TASK ITEM -
Below are the entries to work from; restate word for word the portion that opens with the line containing "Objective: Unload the" and closes with the line containing "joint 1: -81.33", keeping both.

*** TASK MATERIAL ***

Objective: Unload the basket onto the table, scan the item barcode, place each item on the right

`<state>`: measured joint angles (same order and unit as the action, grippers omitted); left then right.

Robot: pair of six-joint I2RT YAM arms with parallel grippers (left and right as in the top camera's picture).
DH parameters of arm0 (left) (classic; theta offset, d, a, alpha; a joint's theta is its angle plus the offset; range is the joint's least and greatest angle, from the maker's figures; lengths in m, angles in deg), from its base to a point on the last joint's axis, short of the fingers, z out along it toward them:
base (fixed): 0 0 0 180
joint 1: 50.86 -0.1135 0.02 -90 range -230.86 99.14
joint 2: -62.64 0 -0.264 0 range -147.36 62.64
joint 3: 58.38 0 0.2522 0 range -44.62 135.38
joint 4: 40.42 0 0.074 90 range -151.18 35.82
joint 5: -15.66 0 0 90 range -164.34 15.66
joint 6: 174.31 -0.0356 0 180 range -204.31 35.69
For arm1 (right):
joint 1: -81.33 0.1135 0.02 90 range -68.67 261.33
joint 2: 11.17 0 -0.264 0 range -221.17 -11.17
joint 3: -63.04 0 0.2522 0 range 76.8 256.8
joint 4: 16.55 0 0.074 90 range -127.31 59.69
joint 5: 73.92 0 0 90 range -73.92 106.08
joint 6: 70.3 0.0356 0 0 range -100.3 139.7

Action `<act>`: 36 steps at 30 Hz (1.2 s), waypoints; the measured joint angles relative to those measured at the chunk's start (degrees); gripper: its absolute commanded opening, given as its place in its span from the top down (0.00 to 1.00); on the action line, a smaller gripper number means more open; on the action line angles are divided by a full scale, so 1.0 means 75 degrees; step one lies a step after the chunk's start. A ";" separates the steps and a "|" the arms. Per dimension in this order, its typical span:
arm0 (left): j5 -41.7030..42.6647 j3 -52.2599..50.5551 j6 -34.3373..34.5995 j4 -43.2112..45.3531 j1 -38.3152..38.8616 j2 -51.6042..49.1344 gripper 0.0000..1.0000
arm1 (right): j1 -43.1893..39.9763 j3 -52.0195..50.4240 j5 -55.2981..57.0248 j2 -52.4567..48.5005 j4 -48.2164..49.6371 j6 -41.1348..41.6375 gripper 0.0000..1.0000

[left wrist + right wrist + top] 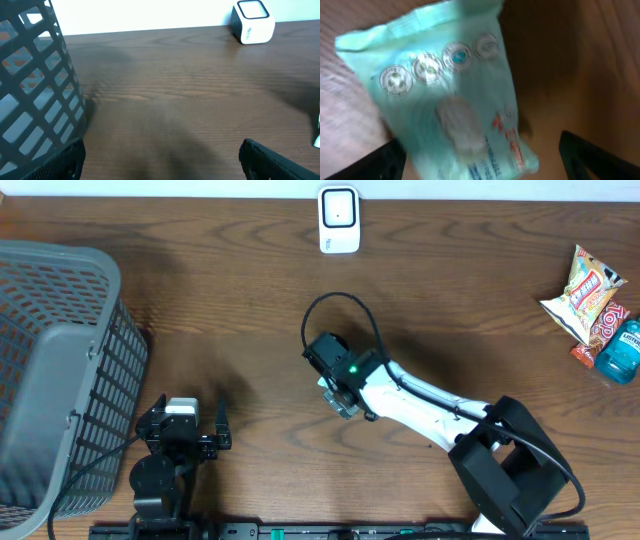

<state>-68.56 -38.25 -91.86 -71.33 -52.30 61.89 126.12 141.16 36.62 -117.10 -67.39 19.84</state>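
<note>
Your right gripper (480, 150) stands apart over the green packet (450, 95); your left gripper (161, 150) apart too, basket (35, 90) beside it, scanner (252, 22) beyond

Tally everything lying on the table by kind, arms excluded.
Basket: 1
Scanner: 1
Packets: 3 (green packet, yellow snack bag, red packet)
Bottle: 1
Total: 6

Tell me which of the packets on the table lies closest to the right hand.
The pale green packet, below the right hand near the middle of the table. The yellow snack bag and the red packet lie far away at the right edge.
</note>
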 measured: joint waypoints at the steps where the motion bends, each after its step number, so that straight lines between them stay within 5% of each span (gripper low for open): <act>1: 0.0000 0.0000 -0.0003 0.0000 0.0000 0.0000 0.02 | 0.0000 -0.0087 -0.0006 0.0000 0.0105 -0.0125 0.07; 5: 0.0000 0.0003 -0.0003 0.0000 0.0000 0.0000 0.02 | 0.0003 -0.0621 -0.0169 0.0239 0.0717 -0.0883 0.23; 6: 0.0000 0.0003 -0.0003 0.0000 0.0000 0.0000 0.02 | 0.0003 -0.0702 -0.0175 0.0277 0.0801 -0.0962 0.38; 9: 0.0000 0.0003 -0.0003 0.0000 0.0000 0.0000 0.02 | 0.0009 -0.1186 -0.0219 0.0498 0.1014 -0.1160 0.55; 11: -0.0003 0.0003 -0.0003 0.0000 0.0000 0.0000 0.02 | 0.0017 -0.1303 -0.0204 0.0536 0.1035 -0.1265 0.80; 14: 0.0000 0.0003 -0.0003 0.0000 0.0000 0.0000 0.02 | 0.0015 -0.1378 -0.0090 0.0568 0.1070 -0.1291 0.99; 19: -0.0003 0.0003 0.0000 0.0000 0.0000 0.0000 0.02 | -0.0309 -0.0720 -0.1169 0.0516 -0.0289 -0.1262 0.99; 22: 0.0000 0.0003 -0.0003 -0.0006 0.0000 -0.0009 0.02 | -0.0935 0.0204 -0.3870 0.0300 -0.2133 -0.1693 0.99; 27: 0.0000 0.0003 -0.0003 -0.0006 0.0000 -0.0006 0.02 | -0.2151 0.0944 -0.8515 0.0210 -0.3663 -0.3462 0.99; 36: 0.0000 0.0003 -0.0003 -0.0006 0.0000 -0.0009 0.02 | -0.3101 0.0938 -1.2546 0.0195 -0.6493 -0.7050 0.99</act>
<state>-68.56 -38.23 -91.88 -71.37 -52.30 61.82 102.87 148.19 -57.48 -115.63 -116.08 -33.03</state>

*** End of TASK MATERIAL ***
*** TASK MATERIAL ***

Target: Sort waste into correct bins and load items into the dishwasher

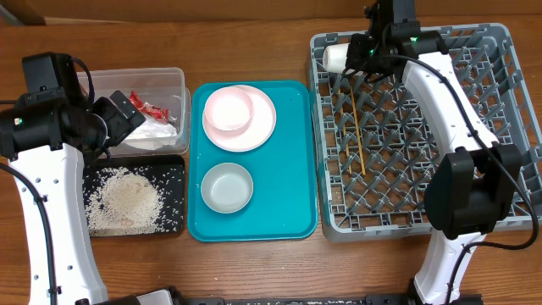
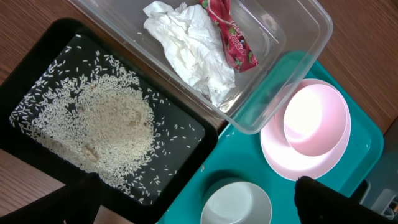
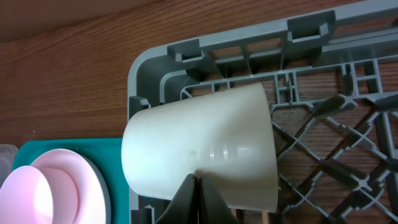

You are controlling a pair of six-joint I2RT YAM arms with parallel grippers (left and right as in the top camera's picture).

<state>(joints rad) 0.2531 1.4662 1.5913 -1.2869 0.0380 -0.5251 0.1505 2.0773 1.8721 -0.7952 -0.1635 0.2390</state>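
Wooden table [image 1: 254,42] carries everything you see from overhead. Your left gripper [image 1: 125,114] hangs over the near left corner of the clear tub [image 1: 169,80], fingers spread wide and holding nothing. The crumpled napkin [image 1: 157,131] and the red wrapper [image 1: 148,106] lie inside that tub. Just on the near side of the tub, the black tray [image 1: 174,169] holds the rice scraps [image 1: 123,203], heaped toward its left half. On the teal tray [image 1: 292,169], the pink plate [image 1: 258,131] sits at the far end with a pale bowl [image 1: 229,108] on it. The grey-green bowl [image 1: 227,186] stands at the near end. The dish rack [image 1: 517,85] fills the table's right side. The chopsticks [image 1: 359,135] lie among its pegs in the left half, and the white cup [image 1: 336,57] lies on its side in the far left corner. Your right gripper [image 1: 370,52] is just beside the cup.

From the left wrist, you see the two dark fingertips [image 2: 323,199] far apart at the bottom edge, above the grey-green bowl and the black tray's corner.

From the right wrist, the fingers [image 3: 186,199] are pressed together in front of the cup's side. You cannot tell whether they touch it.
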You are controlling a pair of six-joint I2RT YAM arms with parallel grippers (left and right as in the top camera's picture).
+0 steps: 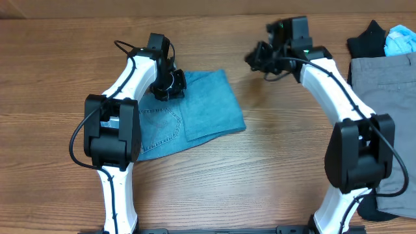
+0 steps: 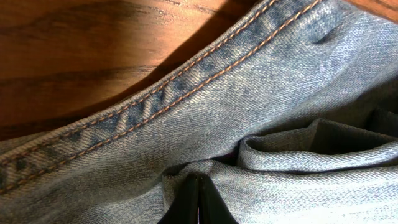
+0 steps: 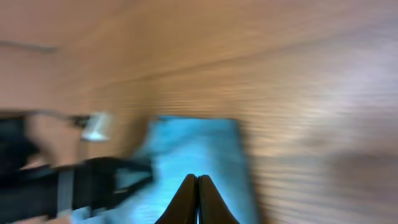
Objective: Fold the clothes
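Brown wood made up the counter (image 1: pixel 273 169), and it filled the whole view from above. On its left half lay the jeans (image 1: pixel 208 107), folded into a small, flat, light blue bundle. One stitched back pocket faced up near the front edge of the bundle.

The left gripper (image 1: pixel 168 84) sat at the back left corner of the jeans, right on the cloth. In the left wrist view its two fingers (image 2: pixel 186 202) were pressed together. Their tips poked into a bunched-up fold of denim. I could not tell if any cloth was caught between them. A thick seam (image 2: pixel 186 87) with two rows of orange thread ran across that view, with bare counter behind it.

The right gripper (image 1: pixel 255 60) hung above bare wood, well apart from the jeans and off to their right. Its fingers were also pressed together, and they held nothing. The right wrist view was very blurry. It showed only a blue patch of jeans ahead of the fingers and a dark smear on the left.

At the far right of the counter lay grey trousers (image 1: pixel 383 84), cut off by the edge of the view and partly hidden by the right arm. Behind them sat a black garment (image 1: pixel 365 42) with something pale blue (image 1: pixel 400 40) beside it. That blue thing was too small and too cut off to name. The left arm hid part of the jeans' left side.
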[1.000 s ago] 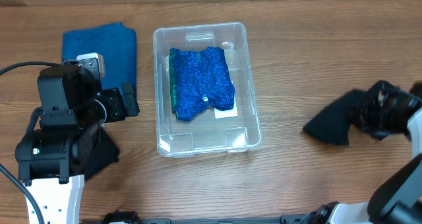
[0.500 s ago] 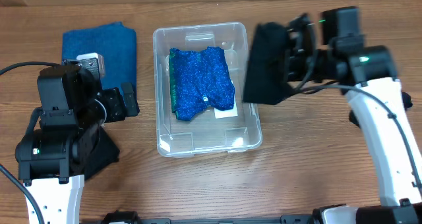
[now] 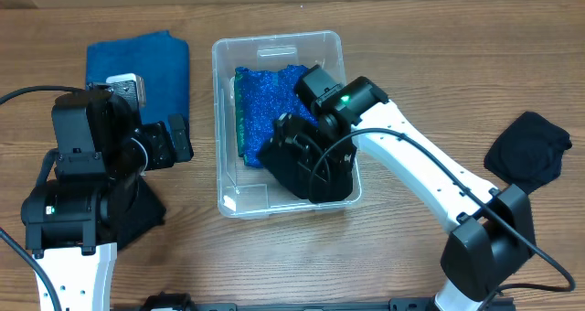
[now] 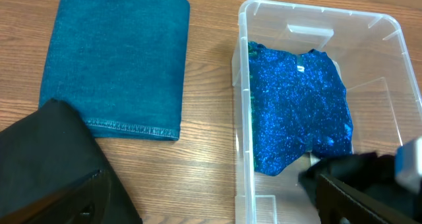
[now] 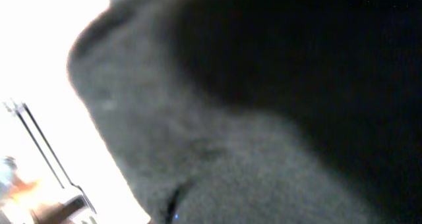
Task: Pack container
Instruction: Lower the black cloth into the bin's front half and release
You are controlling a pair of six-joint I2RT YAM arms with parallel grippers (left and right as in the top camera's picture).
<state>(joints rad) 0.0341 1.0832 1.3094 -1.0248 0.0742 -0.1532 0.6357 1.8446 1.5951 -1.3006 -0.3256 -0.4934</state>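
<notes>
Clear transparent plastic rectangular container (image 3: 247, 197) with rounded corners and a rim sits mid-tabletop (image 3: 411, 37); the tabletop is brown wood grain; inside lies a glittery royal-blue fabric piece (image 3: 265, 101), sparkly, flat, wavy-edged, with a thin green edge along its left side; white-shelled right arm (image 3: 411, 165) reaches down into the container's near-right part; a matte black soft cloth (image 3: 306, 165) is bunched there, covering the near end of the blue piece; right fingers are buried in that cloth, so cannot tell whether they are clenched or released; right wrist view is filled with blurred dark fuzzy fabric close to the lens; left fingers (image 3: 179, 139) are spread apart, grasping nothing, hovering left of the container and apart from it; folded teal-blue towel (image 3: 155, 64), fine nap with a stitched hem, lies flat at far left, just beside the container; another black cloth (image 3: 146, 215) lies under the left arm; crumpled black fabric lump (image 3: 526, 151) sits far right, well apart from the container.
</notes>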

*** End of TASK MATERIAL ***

ANSWER FOR THE TASK -
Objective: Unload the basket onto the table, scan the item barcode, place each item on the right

`<state>`: measured joint angles (same order and unit as the action, grippers omitted); left then right.

Robot: pair of six-joint I2RT YAM arms with parallel grippers (left and right as in the top camera's picture).
DH parameters of arm0 (left) (classic; theta offset, d, a, alpha; a joint's theta is its angle plus the offset; range is the joint's least and greatest angle, from the maker's figures; lengths in m, angles in deg), from its base to a point on the last joint's axis, short of the fingers, z out along it toward them:
base (fixed): 0 0 0 180
joint 1: 50.86 -0.1135 0.02 -90 range -230.86 99.14
joint 2: -62.64 0 -0.264 0 range -147.36 62.64
joint 3: 58.38 0 0.2522 0 range -44.62 135.38
joint 4: 40.42 0 0.074 90 range -151.18 35.82
joint 5: -15.66 0 0 90 range -164.34 15.66
joint 6: 174.31 -0.0356 0 180 range -204.31 35.69
For arm1 (right):
joint 1: -81.33 0.1135 0.02 90 range -68.67 261.33

This concludes the output.